Copyright: Rijks Museum: Open Domain

Curator: Let's discuss "Place du Carrousel te Parijs, gezien vanaf het Palais des Tuileries," a gelatin-silver print photograph captured by Ernest Eléonor Pierre Lamy circa 1860-1871. It gives a remarkable vista. Editor: The first thing that strikes me is the imposing emptiness. The stark perspective amplifies the grand architecture, lending the scene a surprisingly eerie, almost ghost-like quality. Curator: Indeed. Lamy's process of collodion emulsion on glass and the resulting print allow us a look into how photography at the time served the expansion of travel culture for the rising bourgeois class. Reproductions of cities, easily collected. Editor: Yes, and thinking about this cityscape... The arch in the center anchors everything. Historically, arches signify triumph and authority, but here, combined with the hazy image, there's a sense of faded glory. Perhaps hinting at the shifting political landscape of the period? Curator: Very insightful. One might think of the symbolic order on display: this is not just documentation but the promotion of national grandeur via emerging media technologies. Editor: Precisely. This evokes Romanticism, with a twist. We’re presented with civic ideals, through symbolic structures but mediated by new printing processes for popular dissemination. It hints at underlying anxieties about shifting societal power structures reflected through Lamy’s capture of place. Curator: Fascinating.
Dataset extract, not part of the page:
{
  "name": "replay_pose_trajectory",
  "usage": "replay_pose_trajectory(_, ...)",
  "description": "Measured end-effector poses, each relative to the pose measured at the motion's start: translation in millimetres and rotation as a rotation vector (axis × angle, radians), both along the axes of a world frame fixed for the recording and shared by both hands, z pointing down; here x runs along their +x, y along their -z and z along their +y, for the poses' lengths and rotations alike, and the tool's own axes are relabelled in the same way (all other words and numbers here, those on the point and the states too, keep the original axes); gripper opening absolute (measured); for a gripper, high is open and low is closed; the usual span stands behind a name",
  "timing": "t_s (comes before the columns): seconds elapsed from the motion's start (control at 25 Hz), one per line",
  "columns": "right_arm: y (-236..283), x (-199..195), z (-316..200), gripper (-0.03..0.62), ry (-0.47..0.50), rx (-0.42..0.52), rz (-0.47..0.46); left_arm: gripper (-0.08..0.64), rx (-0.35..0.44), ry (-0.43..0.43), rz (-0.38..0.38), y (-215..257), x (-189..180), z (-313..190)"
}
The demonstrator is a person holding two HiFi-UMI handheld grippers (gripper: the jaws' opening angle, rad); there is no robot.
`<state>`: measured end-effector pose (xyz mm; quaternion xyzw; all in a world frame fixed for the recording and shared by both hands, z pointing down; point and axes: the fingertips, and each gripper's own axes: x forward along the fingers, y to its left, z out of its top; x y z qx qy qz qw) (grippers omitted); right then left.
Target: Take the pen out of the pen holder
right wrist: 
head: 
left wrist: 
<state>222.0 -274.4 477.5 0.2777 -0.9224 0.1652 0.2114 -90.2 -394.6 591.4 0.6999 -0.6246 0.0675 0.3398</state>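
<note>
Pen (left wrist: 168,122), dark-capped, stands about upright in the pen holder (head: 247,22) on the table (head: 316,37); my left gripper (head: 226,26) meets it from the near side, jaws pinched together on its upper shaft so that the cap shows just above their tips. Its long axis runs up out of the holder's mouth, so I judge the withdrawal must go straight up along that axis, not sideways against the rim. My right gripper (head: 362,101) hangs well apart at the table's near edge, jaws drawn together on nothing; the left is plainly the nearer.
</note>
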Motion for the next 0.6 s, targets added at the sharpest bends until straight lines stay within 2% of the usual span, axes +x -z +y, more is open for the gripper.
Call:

The materiality of photography becomes a tool to propagate civic ideologies. Editor: To consider Lamy’s picture more deeply suggests, the photo immortalizes this vista, transforming these structures of authority—through the symbols like the arch, a gate perhaps of new modernity —into emblems for reflection. It’s so fascinating how it combines the immediate impact of an iconic vista. Curator: Thank you for this exchange. A perfect combination to allow appreciating Lamy's art! Editor: I completely agree. Thanks.